*EXERCISE DESCRIPTION*: The answer must be every line below that contains the string "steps".

*DATA SEGMENT*:
================

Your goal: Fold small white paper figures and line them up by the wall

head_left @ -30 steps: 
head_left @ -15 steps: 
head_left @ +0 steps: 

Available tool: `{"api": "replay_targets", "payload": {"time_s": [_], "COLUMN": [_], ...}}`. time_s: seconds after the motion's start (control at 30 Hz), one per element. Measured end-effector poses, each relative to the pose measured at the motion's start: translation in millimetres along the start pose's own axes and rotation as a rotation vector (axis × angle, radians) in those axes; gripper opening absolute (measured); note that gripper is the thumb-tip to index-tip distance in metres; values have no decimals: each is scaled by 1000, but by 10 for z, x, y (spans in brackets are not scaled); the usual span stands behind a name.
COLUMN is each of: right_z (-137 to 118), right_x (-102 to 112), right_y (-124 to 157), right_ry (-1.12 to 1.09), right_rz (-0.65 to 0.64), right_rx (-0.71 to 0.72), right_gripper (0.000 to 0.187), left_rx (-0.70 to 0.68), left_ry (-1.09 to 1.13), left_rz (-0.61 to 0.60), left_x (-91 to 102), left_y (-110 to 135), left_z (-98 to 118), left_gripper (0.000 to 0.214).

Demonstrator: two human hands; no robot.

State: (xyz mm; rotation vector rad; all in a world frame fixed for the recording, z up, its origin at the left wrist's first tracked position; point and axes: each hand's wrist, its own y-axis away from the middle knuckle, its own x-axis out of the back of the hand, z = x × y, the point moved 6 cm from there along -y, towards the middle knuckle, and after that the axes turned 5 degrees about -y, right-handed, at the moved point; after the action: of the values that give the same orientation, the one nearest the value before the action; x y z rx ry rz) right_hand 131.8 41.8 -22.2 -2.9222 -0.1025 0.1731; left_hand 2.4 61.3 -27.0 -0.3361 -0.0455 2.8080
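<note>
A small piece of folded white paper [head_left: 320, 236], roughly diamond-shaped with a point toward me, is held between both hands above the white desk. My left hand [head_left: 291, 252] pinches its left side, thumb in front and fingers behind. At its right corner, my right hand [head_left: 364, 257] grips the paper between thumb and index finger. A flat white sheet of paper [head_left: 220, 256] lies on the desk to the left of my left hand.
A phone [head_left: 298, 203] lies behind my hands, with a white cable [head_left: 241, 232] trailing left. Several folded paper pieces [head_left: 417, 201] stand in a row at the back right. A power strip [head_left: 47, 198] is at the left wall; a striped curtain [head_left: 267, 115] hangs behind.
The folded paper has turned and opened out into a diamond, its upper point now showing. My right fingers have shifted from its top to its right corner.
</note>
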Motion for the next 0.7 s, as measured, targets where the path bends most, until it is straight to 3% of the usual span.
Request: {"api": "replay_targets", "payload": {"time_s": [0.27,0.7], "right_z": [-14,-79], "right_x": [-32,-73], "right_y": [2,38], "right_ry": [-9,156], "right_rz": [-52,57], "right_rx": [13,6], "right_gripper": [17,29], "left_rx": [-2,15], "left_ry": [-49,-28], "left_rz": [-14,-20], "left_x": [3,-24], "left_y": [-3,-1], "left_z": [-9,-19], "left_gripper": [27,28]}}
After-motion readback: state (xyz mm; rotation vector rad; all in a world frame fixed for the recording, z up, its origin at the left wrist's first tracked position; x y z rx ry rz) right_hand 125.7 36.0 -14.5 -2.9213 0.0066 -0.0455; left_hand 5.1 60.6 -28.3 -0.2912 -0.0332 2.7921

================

*RESPONSE FOR THIS EXERCISE*:
head_left @ -30 steps: 
head_left @ -15 steps: 
head_left @ +0 steps: 

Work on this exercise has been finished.